### INSTRUCTIONS TO FOLLOW
Your answer should contain each record from the listing, repeated exactly.
[TASK MATERIAL — start]
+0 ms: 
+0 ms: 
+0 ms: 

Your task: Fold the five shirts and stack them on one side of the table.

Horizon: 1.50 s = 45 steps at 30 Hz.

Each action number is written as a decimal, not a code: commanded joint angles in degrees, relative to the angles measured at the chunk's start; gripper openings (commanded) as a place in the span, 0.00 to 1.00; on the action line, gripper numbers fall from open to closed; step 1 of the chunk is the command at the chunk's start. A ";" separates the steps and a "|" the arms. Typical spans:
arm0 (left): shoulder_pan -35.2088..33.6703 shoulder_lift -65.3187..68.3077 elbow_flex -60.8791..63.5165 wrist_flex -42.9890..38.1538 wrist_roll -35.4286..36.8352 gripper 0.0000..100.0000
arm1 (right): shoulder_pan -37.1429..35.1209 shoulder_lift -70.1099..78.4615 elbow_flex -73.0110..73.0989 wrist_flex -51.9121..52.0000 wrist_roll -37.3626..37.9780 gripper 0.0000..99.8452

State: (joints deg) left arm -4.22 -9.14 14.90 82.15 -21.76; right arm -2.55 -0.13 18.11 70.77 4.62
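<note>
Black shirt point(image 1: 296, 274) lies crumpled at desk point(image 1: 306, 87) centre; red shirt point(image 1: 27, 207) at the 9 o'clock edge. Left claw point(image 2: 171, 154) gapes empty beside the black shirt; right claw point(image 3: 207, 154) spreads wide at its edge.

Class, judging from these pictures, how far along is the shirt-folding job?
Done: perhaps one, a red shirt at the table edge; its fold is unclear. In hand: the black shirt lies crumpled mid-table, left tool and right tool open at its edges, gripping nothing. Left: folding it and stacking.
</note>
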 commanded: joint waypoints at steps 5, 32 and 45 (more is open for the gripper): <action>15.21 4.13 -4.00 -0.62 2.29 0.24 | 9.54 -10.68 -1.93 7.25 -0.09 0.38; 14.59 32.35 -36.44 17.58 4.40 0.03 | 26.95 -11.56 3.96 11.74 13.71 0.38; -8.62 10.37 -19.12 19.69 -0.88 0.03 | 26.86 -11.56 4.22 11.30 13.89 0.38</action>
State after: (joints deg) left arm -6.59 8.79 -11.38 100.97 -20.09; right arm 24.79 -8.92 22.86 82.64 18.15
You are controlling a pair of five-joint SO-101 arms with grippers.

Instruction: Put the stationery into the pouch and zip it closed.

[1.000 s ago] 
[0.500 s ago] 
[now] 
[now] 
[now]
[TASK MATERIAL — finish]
### EXERCISE RESULT
+0 ms: 
+0 ms: 
+0 ms: 

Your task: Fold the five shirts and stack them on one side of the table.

Horizon: 1.50 s = 45 steps at 30 Hz.

Each action number is written as a decimal, not a code: commanded joint angles in degrees, relative to the angles measured at the chunk's start; gripper openings (commanded) as a place in the span, 0.00 to 1.00; on the action line, gripper numbers fall from open to closed; step 1 of the chunk is the command at the chunk's start. A ";" separates the steps and a "|" the arms. Typical spans:
arm0 (left): shoulder_pan -35.2088..33.6703 shoulder_lift -65.3187..68.3077 elbow_flex -60.8791..63.5165 wrist_flex -42.9890..38.1538 wrist_roll -35.4286..36.8352 gripper 0.0000..100.0000
arm1 (right): shoulder_pan -37.1429..35.1209 shoulder_lift -70.1099..78.4615 elbow_flex -73.0110..73.0989 wrist_flex -51.9121..52.0000 wrist_roll -37.3626..37.9780 gripper 0.0000..99.8452

State: (joints deg) left arm -4.22 -9.14 14.90 82.15 -21.76; right arm -2.55 -0.13 18.11 70.77 4.62
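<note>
Black shirt point(image 1: 296, 274) lies crumpled at desk point(image 1: 306, 87) centre; red shirt point(image 1: 27, 207) at the 9 o'clock edge. Left claw point(image 2: 171, 154) gapes empty beside the black shirt; right claw point(image 3: 207, 154) spreads wide at its edge.

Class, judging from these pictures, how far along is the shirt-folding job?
Done: perhaps one, a red shirt at the table edge; its fold is unclear. In hand: the black shirt lies crumpled mid-table, left tool and right tool open at its edges, gripping nothing. Left: folding it and stacking.
</note>
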 commanded: joint waypoints at steps 5, 32 and 45 (more is open for the gripper): <action>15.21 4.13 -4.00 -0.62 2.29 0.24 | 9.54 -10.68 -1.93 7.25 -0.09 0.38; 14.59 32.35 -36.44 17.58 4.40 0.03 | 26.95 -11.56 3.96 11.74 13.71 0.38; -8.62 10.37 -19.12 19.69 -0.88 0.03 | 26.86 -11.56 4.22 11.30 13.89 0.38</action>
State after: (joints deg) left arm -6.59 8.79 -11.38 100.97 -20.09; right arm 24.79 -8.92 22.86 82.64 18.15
You are controlling a pair of five-joint SO-101 arms with grippers.

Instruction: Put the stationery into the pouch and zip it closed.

[1.000 s ago] 
[0.500 s ago] 
[now] 
[now] 
[now]

There is nothing more to the exercise.